Your answer must be an exact copy of the listing.

§

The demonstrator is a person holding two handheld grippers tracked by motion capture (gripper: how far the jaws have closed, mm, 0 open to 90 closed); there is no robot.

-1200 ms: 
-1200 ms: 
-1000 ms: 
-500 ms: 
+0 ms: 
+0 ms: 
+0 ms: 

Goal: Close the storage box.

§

■ Exercise response:
The demonstrator is a person holding two handheld grippers tracked by motion capture (gripper: how far the jaws have closed, mm, 0 open to 90 closed); there is no robot.

-1200 ms: 
-1200 ms: 
-1000 ms: 
-500 ms: 
+0 ms: 
+0 ms: 
+0 ms: 

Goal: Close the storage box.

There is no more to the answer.